§ THE PROBLEM
Copy every line that holds the string "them" from the data below.

(Records from a dataset)
****************************************
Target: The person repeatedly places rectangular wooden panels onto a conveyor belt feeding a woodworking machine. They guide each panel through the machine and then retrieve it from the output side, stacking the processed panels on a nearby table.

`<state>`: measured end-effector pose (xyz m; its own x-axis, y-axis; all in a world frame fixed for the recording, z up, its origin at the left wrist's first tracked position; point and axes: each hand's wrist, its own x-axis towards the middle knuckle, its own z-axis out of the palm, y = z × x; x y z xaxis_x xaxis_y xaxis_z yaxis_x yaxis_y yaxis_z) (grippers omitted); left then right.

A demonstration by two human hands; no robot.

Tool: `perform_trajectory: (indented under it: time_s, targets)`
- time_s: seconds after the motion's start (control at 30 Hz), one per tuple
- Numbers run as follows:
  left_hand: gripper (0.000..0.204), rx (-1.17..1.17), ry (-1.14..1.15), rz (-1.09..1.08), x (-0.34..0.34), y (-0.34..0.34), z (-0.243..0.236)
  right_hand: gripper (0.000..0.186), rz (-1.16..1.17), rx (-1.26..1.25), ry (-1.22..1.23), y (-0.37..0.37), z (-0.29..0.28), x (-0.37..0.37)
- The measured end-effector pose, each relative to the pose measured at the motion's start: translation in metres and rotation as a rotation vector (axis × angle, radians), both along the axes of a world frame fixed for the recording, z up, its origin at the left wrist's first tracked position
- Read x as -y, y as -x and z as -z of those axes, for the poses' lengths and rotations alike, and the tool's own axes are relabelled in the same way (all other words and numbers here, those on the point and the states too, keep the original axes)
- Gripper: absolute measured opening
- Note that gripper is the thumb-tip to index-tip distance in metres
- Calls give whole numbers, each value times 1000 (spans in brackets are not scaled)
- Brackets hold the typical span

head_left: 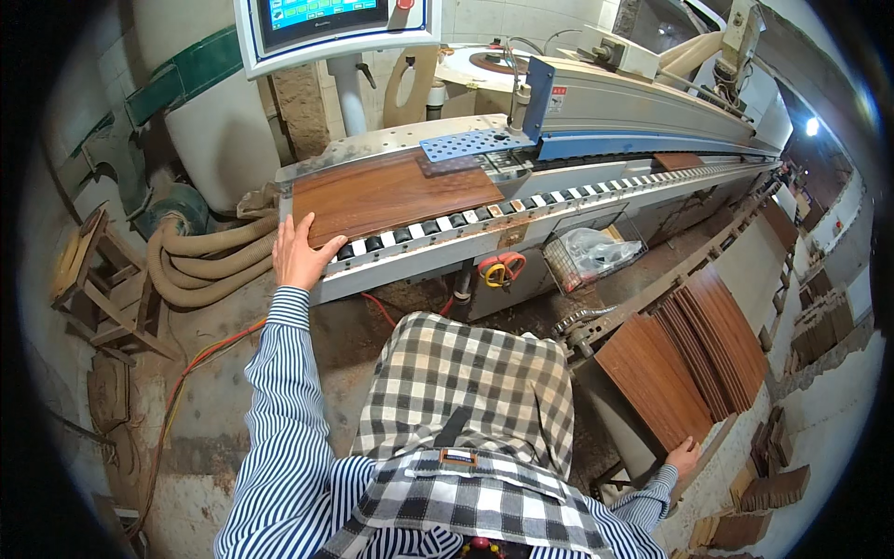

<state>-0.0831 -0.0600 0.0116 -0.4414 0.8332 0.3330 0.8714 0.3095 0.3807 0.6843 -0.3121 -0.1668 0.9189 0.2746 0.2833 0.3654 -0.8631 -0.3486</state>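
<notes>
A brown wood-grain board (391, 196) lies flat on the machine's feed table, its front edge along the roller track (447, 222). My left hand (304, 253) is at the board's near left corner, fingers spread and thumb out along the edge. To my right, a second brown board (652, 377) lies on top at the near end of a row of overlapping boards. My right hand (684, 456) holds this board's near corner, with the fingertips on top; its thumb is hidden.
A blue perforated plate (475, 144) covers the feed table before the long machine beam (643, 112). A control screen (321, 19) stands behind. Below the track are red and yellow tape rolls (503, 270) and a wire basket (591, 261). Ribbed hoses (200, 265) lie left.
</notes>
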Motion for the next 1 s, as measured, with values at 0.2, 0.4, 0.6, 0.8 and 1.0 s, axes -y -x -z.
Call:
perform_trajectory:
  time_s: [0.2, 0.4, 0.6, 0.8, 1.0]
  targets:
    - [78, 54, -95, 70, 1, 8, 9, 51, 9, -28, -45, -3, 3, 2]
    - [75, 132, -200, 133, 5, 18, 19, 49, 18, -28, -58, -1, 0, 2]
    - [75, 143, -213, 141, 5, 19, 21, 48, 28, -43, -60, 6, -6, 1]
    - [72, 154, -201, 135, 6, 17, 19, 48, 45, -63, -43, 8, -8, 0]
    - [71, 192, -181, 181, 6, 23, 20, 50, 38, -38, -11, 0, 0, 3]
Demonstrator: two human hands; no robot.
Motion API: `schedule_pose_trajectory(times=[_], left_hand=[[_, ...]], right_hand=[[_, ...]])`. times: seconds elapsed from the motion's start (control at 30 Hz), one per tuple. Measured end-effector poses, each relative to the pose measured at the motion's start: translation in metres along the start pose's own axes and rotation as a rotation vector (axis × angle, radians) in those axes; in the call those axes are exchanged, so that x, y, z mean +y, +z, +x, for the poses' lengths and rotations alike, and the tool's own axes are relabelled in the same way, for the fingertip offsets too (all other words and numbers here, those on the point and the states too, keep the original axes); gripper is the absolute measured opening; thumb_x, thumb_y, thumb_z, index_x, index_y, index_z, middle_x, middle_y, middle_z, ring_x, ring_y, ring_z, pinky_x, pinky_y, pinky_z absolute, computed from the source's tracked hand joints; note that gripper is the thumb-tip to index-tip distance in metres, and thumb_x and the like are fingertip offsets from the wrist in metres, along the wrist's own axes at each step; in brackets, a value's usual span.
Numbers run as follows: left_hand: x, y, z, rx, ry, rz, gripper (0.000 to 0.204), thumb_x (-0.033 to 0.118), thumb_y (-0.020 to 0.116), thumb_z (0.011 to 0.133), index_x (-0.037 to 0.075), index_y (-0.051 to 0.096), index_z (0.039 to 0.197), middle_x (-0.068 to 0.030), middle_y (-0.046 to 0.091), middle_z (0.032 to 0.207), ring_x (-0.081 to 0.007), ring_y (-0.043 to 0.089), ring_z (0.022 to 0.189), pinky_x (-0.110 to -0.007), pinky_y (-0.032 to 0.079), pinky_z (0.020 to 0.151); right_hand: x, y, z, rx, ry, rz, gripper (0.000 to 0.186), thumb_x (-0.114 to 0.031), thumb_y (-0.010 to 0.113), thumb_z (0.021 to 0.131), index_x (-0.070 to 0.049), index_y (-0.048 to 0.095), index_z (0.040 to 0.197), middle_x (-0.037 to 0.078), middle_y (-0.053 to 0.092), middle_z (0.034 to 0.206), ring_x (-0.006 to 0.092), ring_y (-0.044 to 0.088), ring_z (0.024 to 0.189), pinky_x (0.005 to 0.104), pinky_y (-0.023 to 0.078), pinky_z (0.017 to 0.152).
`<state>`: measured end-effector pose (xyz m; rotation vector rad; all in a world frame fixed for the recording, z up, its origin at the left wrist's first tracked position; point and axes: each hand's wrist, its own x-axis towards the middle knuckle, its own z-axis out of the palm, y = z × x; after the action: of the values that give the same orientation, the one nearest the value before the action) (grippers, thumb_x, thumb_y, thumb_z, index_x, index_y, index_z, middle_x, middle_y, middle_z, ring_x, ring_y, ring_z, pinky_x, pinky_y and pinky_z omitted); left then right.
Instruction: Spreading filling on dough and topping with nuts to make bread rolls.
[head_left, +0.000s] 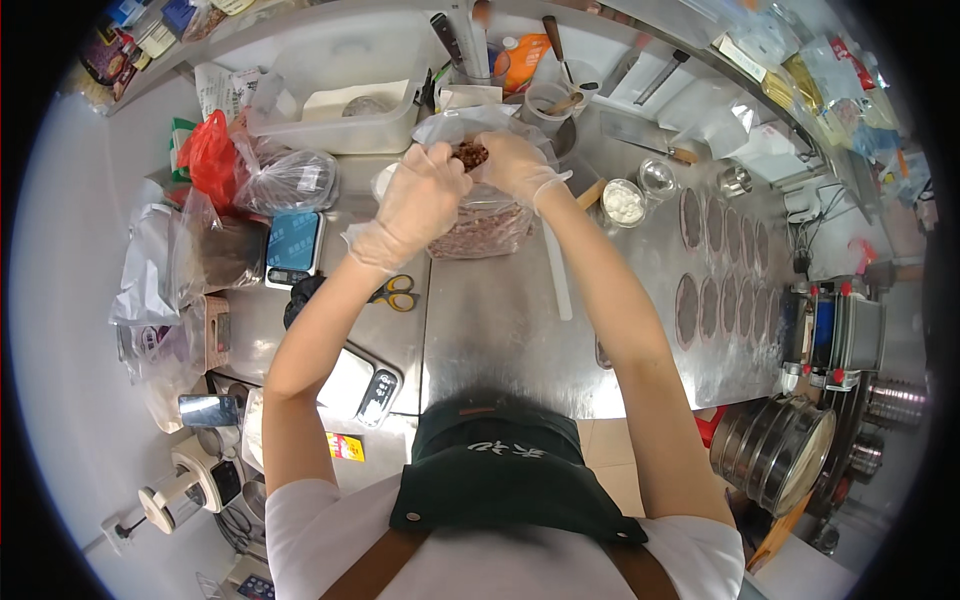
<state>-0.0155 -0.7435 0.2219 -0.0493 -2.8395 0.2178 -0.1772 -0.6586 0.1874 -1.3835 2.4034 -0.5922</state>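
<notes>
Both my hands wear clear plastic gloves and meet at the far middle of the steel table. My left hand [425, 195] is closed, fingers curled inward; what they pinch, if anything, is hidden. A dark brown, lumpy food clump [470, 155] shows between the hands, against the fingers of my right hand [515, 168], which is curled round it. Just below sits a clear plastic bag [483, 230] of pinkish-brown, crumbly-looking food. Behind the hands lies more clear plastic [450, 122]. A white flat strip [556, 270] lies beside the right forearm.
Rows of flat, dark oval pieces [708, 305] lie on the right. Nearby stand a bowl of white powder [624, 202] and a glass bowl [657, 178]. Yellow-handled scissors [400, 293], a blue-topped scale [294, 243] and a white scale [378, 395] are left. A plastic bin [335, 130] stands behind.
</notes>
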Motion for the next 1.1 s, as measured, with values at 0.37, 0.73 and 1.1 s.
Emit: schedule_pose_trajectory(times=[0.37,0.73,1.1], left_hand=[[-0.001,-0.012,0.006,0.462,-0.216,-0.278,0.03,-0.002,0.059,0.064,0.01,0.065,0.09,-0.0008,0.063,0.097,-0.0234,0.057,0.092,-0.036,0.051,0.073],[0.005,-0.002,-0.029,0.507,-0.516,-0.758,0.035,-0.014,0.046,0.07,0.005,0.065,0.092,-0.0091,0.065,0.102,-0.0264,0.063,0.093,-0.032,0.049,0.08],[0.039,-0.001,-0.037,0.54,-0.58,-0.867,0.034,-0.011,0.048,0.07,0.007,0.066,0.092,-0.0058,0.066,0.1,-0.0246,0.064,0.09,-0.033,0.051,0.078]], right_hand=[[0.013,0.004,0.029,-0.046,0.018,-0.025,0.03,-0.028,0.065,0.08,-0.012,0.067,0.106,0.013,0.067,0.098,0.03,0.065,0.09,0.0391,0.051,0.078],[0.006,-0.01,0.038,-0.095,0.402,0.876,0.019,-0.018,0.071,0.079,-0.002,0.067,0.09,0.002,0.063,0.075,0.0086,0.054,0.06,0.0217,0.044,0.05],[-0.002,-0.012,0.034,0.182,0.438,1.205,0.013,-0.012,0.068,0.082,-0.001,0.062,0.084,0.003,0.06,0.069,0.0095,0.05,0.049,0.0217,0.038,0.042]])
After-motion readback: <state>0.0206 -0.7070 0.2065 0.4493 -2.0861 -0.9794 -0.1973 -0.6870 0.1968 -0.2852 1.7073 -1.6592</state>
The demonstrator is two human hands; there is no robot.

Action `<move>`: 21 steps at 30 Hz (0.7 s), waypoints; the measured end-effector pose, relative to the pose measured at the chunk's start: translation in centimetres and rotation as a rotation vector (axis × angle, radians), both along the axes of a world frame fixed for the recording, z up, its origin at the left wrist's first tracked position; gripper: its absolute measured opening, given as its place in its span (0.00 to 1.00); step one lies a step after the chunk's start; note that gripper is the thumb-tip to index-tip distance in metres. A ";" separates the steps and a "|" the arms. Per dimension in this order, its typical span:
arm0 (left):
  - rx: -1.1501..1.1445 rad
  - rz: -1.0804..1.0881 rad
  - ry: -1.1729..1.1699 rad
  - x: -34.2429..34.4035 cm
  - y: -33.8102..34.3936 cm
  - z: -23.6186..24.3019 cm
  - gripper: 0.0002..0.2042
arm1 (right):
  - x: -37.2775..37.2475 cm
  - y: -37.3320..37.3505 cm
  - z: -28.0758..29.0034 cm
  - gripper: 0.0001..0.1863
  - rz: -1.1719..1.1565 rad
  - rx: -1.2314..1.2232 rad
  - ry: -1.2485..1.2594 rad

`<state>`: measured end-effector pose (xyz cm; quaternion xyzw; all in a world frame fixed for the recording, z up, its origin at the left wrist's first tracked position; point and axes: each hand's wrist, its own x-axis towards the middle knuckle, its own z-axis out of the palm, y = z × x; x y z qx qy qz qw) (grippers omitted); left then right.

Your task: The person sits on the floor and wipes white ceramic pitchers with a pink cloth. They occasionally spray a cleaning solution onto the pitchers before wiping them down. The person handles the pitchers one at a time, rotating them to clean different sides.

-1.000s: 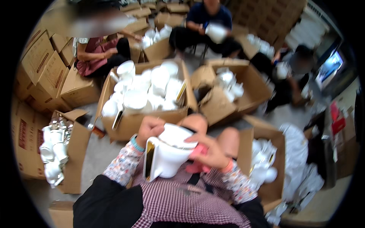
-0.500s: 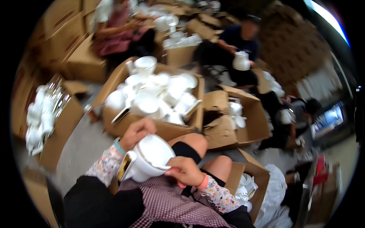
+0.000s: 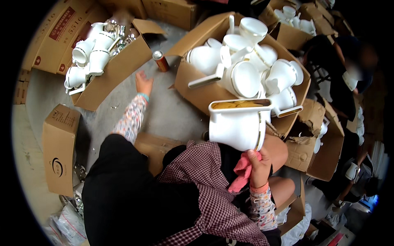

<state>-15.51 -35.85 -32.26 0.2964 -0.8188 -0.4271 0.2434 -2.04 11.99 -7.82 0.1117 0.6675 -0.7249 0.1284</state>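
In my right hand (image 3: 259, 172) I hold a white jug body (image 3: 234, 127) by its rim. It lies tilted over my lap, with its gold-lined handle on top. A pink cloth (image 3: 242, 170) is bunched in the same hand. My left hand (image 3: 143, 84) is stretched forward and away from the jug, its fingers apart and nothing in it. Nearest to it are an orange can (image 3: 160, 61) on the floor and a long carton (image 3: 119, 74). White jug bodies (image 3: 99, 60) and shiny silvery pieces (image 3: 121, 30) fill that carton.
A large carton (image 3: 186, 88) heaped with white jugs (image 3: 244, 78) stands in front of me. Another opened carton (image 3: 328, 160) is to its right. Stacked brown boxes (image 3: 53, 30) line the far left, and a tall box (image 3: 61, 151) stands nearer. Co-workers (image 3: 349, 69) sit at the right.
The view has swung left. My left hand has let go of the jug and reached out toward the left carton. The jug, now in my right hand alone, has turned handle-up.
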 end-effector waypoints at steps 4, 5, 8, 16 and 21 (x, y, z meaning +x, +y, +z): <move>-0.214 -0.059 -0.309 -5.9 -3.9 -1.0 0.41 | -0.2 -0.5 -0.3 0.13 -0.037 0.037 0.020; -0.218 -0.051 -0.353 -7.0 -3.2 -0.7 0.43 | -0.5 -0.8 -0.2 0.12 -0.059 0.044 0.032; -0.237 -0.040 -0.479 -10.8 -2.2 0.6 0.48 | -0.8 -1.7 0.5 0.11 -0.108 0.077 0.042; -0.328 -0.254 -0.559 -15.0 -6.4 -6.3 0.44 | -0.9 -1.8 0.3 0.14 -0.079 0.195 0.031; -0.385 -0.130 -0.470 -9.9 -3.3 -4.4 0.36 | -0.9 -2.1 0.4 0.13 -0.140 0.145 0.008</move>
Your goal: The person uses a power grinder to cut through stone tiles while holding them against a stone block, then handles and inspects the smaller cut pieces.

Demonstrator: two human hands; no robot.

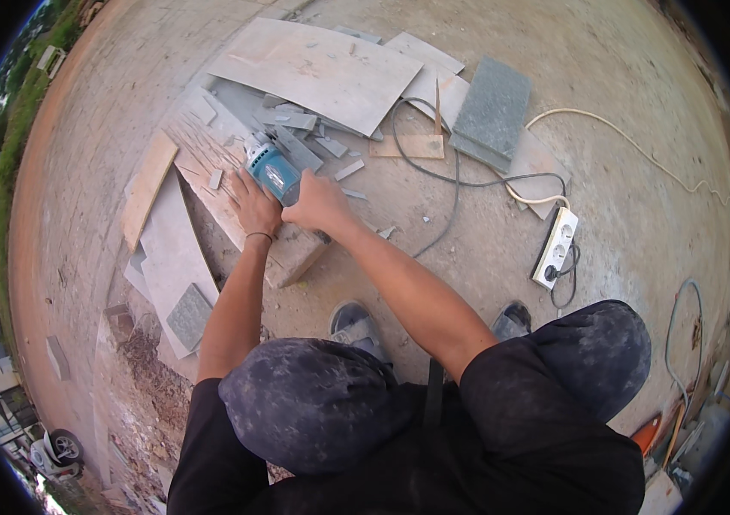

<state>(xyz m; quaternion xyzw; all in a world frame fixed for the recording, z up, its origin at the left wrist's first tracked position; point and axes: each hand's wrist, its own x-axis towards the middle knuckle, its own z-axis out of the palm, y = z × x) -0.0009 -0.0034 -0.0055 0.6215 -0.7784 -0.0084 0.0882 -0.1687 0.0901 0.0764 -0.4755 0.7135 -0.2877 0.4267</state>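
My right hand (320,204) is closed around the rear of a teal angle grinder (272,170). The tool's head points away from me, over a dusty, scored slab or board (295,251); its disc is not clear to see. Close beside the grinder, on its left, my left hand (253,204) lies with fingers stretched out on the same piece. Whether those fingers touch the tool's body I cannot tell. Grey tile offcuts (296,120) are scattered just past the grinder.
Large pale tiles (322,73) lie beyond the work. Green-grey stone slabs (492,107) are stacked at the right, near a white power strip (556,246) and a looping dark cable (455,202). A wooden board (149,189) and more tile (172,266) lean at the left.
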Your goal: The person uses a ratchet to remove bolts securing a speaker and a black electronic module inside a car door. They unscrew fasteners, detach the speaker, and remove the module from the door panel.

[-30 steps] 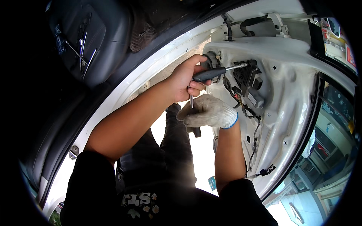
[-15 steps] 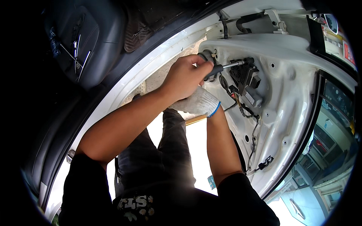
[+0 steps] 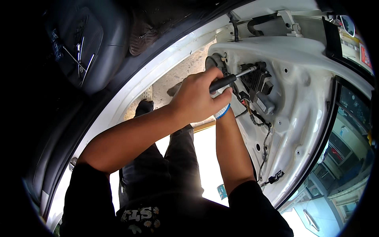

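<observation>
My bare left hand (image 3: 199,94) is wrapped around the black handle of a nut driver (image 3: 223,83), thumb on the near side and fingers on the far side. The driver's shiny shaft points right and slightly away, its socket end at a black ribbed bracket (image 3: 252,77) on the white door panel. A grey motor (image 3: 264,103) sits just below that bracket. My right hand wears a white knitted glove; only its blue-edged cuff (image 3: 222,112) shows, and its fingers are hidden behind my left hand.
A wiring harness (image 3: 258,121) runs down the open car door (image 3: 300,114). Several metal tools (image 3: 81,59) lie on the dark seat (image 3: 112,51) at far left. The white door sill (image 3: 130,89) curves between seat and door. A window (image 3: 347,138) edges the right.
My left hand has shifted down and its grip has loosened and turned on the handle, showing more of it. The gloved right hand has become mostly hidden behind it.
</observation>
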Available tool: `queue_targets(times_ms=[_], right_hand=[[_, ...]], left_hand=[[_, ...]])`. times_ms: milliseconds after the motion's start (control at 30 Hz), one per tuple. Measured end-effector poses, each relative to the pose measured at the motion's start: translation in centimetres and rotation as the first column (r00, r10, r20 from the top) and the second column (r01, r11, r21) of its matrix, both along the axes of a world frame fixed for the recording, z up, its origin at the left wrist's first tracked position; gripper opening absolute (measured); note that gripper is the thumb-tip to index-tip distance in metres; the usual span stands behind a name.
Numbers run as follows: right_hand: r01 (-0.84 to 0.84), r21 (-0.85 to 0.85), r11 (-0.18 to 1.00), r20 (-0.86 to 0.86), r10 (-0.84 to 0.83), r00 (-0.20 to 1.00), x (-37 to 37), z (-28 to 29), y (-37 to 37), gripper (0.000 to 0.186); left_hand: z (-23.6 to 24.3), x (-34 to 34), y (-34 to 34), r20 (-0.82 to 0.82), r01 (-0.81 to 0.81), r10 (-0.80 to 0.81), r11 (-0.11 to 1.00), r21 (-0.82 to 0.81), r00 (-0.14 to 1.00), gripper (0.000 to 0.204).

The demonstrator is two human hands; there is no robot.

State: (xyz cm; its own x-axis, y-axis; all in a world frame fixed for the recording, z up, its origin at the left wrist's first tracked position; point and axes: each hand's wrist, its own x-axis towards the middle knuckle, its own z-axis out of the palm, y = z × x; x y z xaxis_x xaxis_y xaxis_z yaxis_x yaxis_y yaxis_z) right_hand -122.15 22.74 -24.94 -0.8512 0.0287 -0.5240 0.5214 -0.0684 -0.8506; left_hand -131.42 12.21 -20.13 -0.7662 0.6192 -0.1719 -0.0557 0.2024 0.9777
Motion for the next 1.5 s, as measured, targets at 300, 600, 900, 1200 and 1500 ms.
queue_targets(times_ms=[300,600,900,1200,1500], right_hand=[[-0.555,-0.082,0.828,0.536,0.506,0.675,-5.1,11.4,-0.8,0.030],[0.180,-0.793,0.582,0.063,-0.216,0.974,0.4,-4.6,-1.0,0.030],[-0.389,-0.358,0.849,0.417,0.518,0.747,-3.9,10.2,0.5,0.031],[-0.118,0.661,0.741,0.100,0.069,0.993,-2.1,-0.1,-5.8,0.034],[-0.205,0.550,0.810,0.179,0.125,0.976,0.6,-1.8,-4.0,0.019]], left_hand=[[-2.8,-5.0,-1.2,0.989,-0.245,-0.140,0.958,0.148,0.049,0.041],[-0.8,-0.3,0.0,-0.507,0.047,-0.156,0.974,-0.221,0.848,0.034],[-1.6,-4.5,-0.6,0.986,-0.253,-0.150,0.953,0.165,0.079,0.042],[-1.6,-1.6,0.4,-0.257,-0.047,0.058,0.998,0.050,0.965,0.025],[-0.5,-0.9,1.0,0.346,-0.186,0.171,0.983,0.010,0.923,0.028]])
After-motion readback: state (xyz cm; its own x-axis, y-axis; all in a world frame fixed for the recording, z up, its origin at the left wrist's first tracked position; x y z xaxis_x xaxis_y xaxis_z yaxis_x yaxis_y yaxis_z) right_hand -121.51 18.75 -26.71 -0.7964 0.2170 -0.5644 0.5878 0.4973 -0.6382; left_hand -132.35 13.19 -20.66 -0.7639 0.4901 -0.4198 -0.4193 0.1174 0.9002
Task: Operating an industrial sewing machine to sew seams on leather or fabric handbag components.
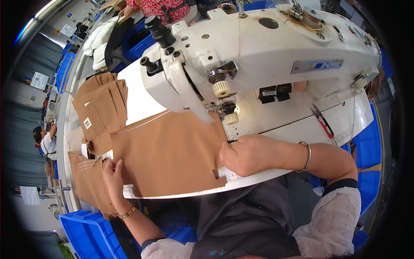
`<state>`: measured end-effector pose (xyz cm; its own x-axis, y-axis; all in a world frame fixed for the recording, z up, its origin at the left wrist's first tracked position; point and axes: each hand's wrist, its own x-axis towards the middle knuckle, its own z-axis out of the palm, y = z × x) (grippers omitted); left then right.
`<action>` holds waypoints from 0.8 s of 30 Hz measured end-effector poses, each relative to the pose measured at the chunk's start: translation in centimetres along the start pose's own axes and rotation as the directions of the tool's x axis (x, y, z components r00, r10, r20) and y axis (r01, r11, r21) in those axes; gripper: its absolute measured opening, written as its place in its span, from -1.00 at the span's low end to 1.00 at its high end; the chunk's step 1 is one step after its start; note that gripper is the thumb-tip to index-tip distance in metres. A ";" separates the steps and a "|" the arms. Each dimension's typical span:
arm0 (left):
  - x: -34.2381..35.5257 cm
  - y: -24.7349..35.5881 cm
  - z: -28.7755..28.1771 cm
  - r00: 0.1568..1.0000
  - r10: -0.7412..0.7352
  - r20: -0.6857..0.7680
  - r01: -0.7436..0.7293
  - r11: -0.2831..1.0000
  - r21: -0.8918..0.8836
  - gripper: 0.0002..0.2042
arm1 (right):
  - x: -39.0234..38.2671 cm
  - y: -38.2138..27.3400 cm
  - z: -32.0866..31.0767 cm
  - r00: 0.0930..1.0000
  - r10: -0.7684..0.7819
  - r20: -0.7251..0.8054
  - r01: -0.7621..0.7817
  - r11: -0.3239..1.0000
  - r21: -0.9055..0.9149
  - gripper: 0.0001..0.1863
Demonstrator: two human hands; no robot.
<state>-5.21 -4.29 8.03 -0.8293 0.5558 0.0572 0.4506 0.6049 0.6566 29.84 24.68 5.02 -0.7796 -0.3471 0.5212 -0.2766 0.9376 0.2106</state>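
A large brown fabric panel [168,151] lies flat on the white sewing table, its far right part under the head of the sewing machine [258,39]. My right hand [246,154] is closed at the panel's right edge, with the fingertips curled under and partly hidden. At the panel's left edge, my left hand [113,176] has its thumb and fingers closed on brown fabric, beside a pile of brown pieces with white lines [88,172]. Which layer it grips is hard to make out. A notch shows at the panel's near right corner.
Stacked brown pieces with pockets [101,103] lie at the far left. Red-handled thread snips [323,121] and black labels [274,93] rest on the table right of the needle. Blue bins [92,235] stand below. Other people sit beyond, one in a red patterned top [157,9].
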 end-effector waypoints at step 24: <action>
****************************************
§ SOLUTION TO THE EXERCISE
Your task: The person sits on the floor and wipes white ceramic pitchers with a pink cloth. They occasionally spray a cleaning solution onto the pitchers before wiping them down. The person handles the pitchers one at a time, rotating them to clean different sides.
Your goal: The person uses a power grinder to cut through stone tiles while holding them against a stone block, then handles and inspects the smaller cut pieces.

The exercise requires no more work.